Beobachtung (auch Kontextanalyse / Contextual Inquiry) ist eine ethnografische Forschungsmethode, bei der Menschen in ihrer natürlichen Umgebung beobachtet und interviewt werden, um ein tiefes Verständnis für ihre Arbeitspraktiken und Verhaltensweisen zu gewinnen. Der Fokus liegt dabei auf der Erfassung kontextuell relevanter Informationen und der Aufdeckung der mentalen Modelle der Personen. Die Methode wird qualitativ durchgeführt (mit wenigen Testpersonen), um einen Eingriff in das Arbeitsumfeld zu minimieren. Oftmals wird diese Methode früh im Produktentwicklungsprozess angewendet und soll wertvolle Erkenntnisse zur Gestaltung von Designentscheidungen und zum Verständnis komplexer Systeme und der Perspektive erfahrener Benutzer*innen sammeln.
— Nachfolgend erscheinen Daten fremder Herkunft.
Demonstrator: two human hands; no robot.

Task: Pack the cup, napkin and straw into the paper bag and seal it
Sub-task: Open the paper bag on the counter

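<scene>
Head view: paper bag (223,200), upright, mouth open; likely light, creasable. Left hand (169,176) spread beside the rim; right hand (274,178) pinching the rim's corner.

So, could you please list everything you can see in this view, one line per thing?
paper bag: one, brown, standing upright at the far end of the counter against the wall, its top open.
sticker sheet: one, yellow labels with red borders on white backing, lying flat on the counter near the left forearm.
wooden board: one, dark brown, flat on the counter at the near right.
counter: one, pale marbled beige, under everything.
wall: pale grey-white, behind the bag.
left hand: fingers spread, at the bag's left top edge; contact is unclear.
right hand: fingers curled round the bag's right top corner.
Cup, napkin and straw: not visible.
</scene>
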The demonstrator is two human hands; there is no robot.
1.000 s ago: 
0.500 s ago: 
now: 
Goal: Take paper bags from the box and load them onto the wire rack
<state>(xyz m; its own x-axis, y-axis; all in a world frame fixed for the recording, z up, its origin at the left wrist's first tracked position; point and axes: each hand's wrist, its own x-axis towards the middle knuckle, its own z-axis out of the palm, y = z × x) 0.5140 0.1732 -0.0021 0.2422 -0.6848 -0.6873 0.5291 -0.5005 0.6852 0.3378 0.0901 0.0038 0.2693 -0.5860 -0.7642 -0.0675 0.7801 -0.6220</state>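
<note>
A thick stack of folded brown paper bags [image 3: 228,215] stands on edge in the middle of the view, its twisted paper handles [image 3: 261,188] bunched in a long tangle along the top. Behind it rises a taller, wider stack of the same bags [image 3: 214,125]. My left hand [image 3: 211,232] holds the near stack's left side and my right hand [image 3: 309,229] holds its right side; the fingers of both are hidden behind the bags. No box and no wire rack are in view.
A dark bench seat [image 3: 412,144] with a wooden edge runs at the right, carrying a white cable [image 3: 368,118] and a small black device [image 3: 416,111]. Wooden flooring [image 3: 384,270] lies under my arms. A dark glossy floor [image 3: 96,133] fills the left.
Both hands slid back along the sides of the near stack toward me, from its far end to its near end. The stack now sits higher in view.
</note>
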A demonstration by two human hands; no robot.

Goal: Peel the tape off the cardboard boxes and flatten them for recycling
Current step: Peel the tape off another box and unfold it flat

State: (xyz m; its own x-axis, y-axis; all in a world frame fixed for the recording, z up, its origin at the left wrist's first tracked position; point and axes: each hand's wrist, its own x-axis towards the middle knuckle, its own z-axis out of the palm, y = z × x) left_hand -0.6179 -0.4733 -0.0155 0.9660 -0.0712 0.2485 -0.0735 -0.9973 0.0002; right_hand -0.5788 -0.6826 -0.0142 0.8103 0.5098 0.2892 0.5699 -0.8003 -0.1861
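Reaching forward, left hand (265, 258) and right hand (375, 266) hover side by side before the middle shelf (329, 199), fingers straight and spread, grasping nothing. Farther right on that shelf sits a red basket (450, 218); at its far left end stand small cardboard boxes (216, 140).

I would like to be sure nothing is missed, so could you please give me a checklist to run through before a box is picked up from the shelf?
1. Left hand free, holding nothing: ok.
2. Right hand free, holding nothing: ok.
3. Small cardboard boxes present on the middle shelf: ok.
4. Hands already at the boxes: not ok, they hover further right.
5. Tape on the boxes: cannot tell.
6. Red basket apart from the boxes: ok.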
Es ist wichtig, Vorurteile und Risiken zu vermeiden, wie zum Beispiel dass Teilnehmer*innen in den Interviewmodus wechseln oder die Sitzung zu einer Beschwerdesitzung wird. Meist wird die Beobachtung mittels Video aufgezeichnet und eine Moderation beobachtet und interviewt. Seltener kann die Beobachtung auch ganz ohne Moderation erfolgen.
Hier ein paar Beispiele, was z.B. in einer Arbeitsumgebung beobachtet werden könnte:
- Sitzposition und Körperhaltung
- Nutzungsverhalten am Arbeitsplatz (z.B.: Wie oft wird das Telefon verwendet? Wie viel Zeit wird mit dem Verwenden der Software verbracht? Wie lange benötigt die Person für das Abschließen einer Aufgabe?)
- Bewegung (Wechselt die Person zwischen Sitz- und Stehposition? Wie oft verlässt die Person den Arbeitsplatz?)
- Soziale Interaktion (Kommt die Person mit den Kolleg*innen ins Gespräch? Wird über persönliche Aspekte gesprochen? Wie viel Zeit wird dabei verbracht?)
- Kommunikationsverhalten (In welchen Situationen spricht die Testperson mit anderen Menschen? Wie schnell kommt die Testperson an die gewünschte Information? Arbeit mit mehreren Applikationen gleichzeitig und Wechsel zwischen den Applikationen).
Tipps & Tricks
Vorbereitung
- Für jede Testperson eine Einverständniserklärung vorbereiten.
- Die Länge einer Beobachtung so wählen, dass in diesem Zeitraum typische Abläufe beobachtet werden können, beispielsweise soziale Interaktion mit Kolleg*innen, gewisse Arbeitsabläufe
oder wie sich das Sitzverhalten verändert.
- Testpersonen akquirieren (eine Anzahl von 8 Testpersonen gilt als Minimum für diese Methode).
- Aufbau vor Ort: Die Kamera so platzieren, dass sowohl die Testperson als auch die unmittelbare Arbeitsumgebung gut erkennbar ist. Idealerweise wird die Kamera vor der neutralen Sitzposition der Testperson platziert, falls nicht möglich muss sie seitlich der Person aufgestellt werden.
- Optional: Für die Testleitung einen Sitzplatz im Hintergrund vorbereiten, von dem aus die Testperson und deren Verhalten gut beobachten werden kann.
Durchführung
- Testperson Einverständniserklärung zur Unterschrift vorlegen.
- Die Testperson geht ihrer alltäglichen Tätigkeit nach, während die Testleitung sie passiv beobachtet. Bei Unklarheiten sollte sich die Testleitung Notizen machen, um am Ende der Beobachtungsphase Fragen dazu stellen zu können.
- Nur in wirklich dringenden Situationen sollten unmittelbare
Fragen an die Testperson gestellt werden, um den Eingriff in die alltägliche Arbeit möglichst gering zu halten.
- Die Testleitung verwendet einen schriftlichen Leitfaden um die Beobachtung zu dokumentieren.